🤖 AI Summary
This work addresses the challenges of distributional shift, bias, and overfitting in multivariate time series imputation caused by non-stationarity and systematic missingness. To this end, we propose the Distributionally Robust Imputation Objective (DRIO), which introduces distributionally robust optimization into time series imputation for the first time. DRIO models the uncertainty between the observed and true data distributions using a Wasserstein ambiguity set and jointly minimizes the reconstruction error and the worst-case distributional divergence. Leveraging duality theory, the infinite-dimensional measure optimization is transformed into an adversarial search over observed sample trajectories, enabling the design of an adversarial learning algorithm compatible with deep neural networks.
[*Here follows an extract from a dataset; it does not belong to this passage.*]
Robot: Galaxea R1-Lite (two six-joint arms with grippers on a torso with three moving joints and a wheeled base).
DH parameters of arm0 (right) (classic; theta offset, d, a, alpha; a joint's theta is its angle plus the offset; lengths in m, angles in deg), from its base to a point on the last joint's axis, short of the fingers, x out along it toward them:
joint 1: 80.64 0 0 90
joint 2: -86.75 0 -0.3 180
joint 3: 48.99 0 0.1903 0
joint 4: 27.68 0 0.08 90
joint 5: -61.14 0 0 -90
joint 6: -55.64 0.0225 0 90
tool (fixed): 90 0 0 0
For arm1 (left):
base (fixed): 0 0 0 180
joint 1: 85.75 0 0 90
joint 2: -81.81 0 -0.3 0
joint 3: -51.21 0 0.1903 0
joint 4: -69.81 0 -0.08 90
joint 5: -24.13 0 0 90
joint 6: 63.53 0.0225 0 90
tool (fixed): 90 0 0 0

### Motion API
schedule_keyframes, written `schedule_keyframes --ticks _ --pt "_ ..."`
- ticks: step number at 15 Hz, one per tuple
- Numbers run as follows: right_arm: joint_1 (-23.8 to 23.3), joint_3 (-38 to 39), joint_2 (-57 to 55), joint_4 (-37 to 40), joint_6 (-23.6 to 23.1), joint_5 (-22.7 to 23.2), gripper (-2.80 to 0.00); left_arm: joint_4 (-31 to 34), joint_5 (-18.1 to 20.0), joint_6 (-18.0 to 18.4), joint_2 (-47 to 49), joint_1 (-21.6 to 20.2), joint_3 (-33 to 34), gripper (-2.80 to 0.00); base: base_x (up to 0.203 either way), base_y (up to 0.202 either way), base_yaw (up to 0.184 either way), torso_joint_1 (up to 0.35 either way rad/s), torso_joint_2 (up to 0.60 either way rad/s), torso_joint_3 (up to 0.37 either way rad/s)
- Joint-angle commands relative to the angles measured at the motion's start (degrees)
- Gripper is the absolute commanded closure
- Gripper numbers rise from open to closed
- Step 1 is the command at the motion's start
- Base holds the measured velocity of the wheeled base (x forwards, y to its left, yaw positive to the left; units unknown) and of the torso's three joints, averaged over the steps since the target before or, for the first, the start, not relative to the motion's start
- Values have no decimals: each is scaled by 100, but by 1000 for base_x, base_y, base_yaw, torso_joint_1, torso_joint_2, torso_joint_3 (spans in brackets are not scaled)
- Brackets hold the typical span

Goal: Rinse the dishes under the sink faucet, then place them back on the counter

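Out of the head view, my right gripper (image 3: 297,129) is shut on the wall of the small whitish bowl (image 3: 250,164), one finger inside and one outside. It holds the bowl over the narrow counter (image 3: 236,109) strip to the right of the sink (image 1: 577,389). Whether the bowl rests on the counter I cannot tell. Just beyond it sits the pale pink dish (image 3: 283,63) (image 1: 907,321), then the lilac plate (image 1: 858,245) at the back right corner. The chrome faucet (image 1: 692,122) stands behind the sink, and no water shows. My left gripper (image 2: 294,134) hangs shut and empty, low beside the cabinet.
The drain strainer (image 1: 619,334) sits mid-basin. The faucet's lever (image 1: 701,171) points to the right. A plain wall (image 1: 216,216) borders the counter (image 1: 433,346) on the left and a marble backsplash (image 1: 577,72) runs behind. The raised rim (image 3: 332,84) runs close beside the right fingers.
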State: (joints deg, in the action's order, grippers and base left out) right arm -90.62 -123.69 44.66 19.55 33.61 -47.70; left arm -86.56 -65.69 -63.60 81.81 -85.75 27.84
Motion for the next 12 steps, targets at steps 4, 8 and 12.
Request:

Extensive experiments on real-world datasets demonstrate that DRIO consistently achieves significant performance gains under both missing-at-random and non-random missing scenarios, attaining a Pareto-optimal trade-off between reconstruction accuracy and distributional consistency.
📝 Abstract
Multivariate time series (MTS) imputation is often compromised by mismatch between observed and true data distributions -- a bias exacerbated by non-stationarity and systematic missingness. Standard methods that minimize reconstruction error or encourage distributional alignment risk overfitting these biased observations. We propose the Distributionally Robust Regularized Imputer Objective (DRIO), which jointly minimizes reconstruction error and the divergence between the imputer and a worst-case distribution within a Wasserstein ambiguity set. We derive a tractable dual formulation that reduces infinite-dimensional optimization over measures to adversarial search over sample trajectories, and propose an adversarial learning algorithm compatible with flexible deep learning backbones. Comprehensive experiments on diverse real-world datasets show DRIO consistently improves imputation under both missing-completely-at-random and missing-not-at-random settings, reaching Pareto-optimal trade-offs between reconstruction accuracy and distributional alignment.